--- To do ---
From the listing below, reproduce word for word the part that opens with the line containing "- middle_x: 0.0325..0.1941" and closes with the line containing "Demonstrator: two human"; reproduce nothing else.

--- Data shown ---
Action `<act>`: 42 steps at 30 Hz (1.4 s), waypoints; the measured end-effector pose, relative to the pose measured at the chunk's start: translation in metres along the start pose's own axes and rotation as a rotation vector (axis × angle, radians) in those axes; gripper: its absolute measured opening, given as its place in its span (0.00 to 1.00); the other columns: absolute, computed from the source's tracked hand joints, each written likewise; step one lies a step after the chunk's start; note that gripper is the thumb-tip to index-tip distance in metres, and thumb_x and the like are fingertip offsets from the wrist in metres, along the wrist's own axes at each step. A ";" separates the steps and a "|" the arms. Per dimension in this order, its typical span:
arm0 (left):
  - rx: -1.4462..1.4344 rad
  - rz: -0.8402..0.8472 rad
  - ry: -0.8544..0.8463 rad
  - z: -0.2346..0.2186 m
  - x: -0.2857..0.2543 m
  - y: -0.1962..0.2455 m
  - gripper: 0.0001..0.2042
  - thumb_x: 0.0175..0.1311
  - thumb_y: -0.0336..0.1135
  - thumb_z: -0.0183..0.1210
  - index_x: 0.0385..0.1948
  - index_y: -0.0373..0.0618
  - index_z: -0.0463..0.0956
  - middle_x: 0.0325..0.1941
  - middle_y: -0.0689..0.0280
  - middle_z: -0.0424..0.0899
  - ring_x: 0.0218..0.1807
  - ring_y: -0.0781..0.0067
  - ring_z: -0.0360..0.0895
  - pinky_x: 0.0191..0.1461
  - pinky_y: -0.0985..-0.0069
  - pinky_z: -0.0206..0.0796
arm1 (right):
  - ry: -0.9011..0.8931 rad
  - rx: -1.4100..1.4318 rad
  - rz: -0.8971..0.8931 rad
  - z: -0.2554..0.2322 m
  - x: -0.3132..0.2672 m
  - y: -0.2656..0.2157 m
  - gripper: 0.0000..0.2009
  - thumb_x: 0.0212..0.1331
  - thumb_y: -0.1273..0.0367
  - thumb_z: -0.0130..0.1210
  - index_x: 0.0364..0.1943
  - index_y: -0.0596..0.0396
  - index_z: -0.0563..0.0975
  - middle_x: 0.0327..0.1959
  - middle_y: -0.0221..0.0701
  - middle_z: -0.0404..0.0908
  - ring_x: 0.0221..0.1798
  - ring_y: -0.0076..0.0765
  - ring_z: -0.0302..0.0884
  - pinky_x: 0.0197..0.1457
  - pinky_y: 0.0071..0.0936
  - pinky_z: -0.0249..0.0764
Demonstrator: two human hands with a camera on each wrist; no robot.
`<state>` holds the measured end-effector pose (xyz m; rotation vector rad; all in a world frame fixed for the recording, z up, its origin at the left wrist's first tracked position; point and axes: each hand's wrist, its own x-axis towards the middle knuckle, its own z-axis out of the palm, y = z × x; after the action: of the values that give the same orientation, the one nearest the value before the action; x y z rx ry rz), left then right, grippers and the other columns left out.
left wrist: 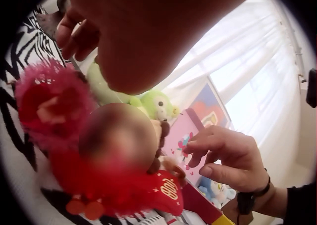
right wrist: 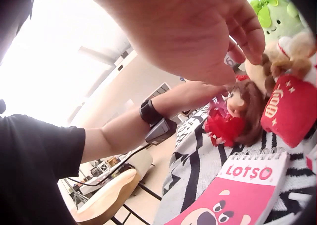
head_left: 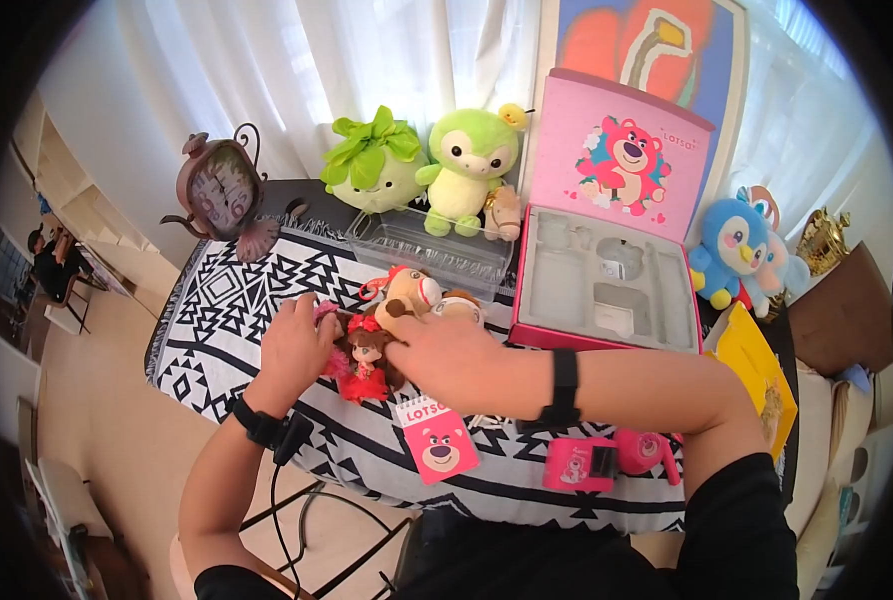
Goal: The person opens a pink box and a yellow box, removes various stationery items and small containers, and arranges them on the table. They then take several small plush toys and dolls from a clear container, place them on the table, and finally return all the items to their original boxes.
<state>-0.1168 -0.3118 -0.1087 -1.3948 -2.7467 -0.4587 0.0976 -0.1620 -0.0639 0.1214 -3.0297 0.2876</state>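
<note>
A brown-haired doll in a red dress (head_left: 369, 372) sits on the patterned cloth between the two hands. My left hand (head_left: 299, 340) is at the doll's left, beside a fluffy pink thing (left wrist: 54, 103), its fingers loosely bent. On the other side, my right hand (head_left: 447, 360) reaches in near the doll and a tan plush horse (head_left: 407, 292); its fingers are relaxed and slightly bent in the left wrist view. A red plush piece with gold writing (right wrist: 292, 108) lies beside the doll. Close to the right hand is a pink LOTSO notepad (head_left: 439, 447).
Behind stand a clear plastic tray (head_left: 432, 248), green plush toys (head_left: 467, 165) and a clock (head_left: 222, 190). An opened pink box (head_left: 607, 285) with a grey insert is at the right, near a blue plush (head_left: 737, 245) and yellow box (head_left: 757, 365). Pink gadgets (head_left: 579, 465) lie in front.
</note>
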 end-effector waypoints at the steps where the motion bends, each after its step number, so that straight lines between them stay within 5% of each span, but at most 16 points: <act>1: -0.049 0.103 0.065 -0.004 0.000 0.007 0.24 0.68 0.42 0.60 0.58 0.33 0.72 0.46 0.46 0.82 0.49 0.42 0.81 0.52 0.57 0.74 | -0.045 -0.003 0.027 -0.010 -0.011 0.004 0.18 0.54 0.72 0.60 0.50 0.57 0.77 0.48 0.42 0.77 0.50 0.48 0.80 0.47 0.43 0.80; 4: -0.173 0.231 0.101 -0.013 0.005 0.039 0.20 0.66 0.39 0.62 0.54 0.36 0.77 0.52 0.48 0.78 0.51 0.45 0.79 0.55 0.60 0.73 | -0.066 -0.050 0.059 -0.017 -0.046 0.019 0.15 0.54 0.72 0.60 0.48 0.55 0.78 0.43 0.39 0.78 0.48 0.47 0.80 0.46 0.43 0.79; 6: -0.146 0.509 0.107 -0.007 0.017 0.052 0.24 0.65 0.41 0.64 0.59 0.38 0.75 0.54 0.48 0.77 0.51 0.45 0.79 0.56 0.60 0.73 | -0.038 -0.096 0.075 -0.019 -0.067 0.021 0.14 0.54 0.71 0.60 0.46 0.54 0.78 0.42 0.38 0.79 0.47 0.47 0.80 0.45 0.43 0.79; 10: -0.254 0.470 -0.064 0.015 0.039 0.073 0.28 0.62 0.43 0.66 0.63 0.41 0.72 0.56 0.47 0.77 0.52 0.45 0.79 0.58 0.60 0.73 | -0.054 -0.103 0.126 -0.023 -0.104 0.011 0.10 0.59 0.69 0.59 0.44 0.53 0.80 0.39 0.36 0.79 0.45 0.45 0.80 0.42 0.41 0.79; 12: -0.255 0.402 -0.293 0.016 0.047 0.081 0.32 0.60 0.44 0.67 0.66 0.44 0.69 0.55 0.46 0.78 0.53 0.44 0.80 0.59 0.60 0.73 | -0.044 -0.056 0.131 -0.025 -0.121 0.009 0.09 0.62 0.67 0.59 0.43 0.53 0.80 0.38 0.35 0.79 0.44 0.43 0.80 0.41 0.41 0.79; 14: -0.186 0.391 -0.298 0.014 0.047 0.086 0.32 0.59 0.45 0.67 0.65 0.46 0.71 0.53 0.46 0.79 0.52 0.44 0.81 0.58 0.60 0.74 | -0.020 -0.052 0.122 -0.025 -0.141 0.009 0.08 0.63 0.66 0.59 0.43 0.52 0.80 0.37 0.33 0.79 0.43 0.42 0.80 0.40 0.41 0.79; 17: -0.082 0.148 -0.273 -0.002 0.033 0.093 0.28 0.58 0.45 0.63 0.61 0.45 0.74 0.45 0.42 0.83 0.47 0.38 0.83 0.56 0.56 0.76 | -0.037 -0.066 0.165 -0.036 -0.167 0.004 0.10 0.62 0.65 0.60 0.44 0.51 0.81 0.36 0.32 0.78 0.42 0.42 0.80 0.39 0.41 0.79; 21: 0.033 0.137 -0.347 -0.008 0.035 0.083 0.30 0.59 0.48 0.66 0.61 0.41 0.75 0.52 0.43 0.81 0.52 0.43 0.81 0.59 0.58 0.74 | -0.010 -0.034 0.240 -0.042 -0.201 0.005 0.12 0.60 0.65 0.62 0.46 0.51 0.82 0.38 0.32 0.81 0.43 0.42 0.81 0.40 0.40 0.79; 22: 0.036 0.139 -0.348 -0.010 0.041 0.084 0.30 0.59 0.48 0.66 0.61 0.41 0.75 0.52 0.43 0.81 0.52 0.43 0.81 0.59 0.58 0.74 | 0.044 -0.039 0.249 -0.040 -0.211 0.007 0.12 0.59 0.65 0.63 0.46 0.51 0.82 0.39 0.32 0.81 0.43 0.42 0.82 0.40 0.40 0.79; 24: -0.069 0.286 -0.010 -0.010 0.054 0.082 0.26 0.60 0.46 0.65 0.56 0.39 0.77 0.52 0.46 0.81 0.55 0.45 0.81 0.58 0.58 0.74 | 0.067 -0.002 0.295 -0.038 -0.227 0.009 0.12 0.58 0.66 0.64 0.46 0.51 0.82 0.39 0.33 0.82 0.43 0.43 0.82 0.40 0.40 0.79; 29: 0.212 0.594 -0.017 0.025 0.094 0.088 0.21 0.63 0.45 0.62 0.55 0.43 0.79 0.55 0.52 0.82 0.56 0.48 0.80 0.59 0.58 0.74 | 0.153 0.056 0.384 -0.042 -0.261 0.000 0.13 0.56 0.68 0.65 0.45 0.53 0.82 0.37 0.35 0.82 0.40 0.45 0.82 0.41 0.39 0.78; 32: 0.220 0.509 -0.210 0.039 0.112 0.096 0.16 0.65 0.45 0.58 0.44 0.42 0.81 0.45 0.50 0.84 0.50 0.45 0.81 0.54 0.54 0.73 | 0.156 0.083 0.490 -0.038 -0.286 -0.009 0.12 0.55 0.69 0.66 0.44 0.54 0.82 0.36 0.35 0.82 0.39 0.46 0.82 0.41 0.40 0.78; 34: 0.251 0.562 -0.167 0.043 0.117 0.100 0.15 0.69 0.46 0.55 0.33 0.43 0.82 0.36 0.51 0.85 0.43 0.45 0.82 0.49 0.51 0.74 | 0.203 0.107 0.515 -0.033 -0.303 -0.012 0.11 0.54 0.70 0.66 0.42 0.54 0.83 0.35 0.36 0.82 0.38 0.47 0.82 0.40 0.40 0.78; 40: 0.281 0.521 -0.244 0.037 0.112 0.109 0.15 0.70 0.45 0.55 0.37 0.41 0.82 0.40 0.50 0.86 0.47 0.45 0.83 0.51 0.52 0.74 | 0.278 0.133 0.596 -0.026 -0.332 -0.018 0.10 0.57 0.68 0.64 0.41 0.54 0.82 0.36 0.37 0.82 0.41 0.48 0.82 0.42 0.41 0.78; 42: 0.183 0.505 -0.053 0.029 0.104 0.113 0.13 0.69 0.41 0.56 0.42 0.41 0.80 0.41 0.50 0.84 0.48 0.44 0.81 0.52 0.53 0.73 | 0.309 0.122 0.621 -0.025 -0.339 -0.016 0.10 0.56 0.69 0.65 0.41 0.55 0.82 0.36 0.37 0.82 0.41 0.49 0.82 0.43 0.41 0.78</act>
<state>-0.0865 -0.1593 -0.0919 -1.9717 -2.2658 -0.1421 0.4373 -0.1489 -0.0717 -0.7872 -2.6557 0.4798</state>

--- Solution for this task ---
  - middle_x: 0.0325..0.1941
  - middle_y: -0.0689..0.0280
  - middle_z: -0.0424..0.0899
  - ring_x: 0.0218..0.1807
  - ring_y: -0.0781..0.0067
  - ring_z: -0.0360..0.0895
  - pinky_x: 0.0191..0.1461
  - pinky_y: -0.0985..-0.0069
  - pinky_z: -0.0206..0.0796
arm1 (right):
  - ry: -0.9011..0.8931 rad
  - rx: -1.4100..1.4318 rad
  - rz: -0.8971..0.8931 rad
  - z: -0.2554..0.2322 m
  - x: -0.3132..0.2672 m
  - y: -0.2656..0.2157 m
  - gripper: 0.0000..0.2009
  - thumb_x: 0.0212..0.1331
  - thumb_y: -0.1273..0.0367
  - thumb_z: -0.0130..0.1210
  - index_x: 0.0364..0.1943
  - index_y: -0.0596..0.0396
  - index_z: -0.0563..0.0975
  - middle_x: 0.0327..0.1959
  - middle_y: -0.0221..0.0701
  - middle_z: -0.0404..0.0908
  - ring_x: 0.0221..0.1798
  - ring_y: -0.0076..0.0765
  - ring_z: -0.0302..0.0884
  - pinky_x: 0.0197..0.1457
  - pinky_y: 0.0071..0.0936
  - pinky_z: -0.0249..0.0764
Demonstrator: two human hands with a camera on each wrist; no robot.

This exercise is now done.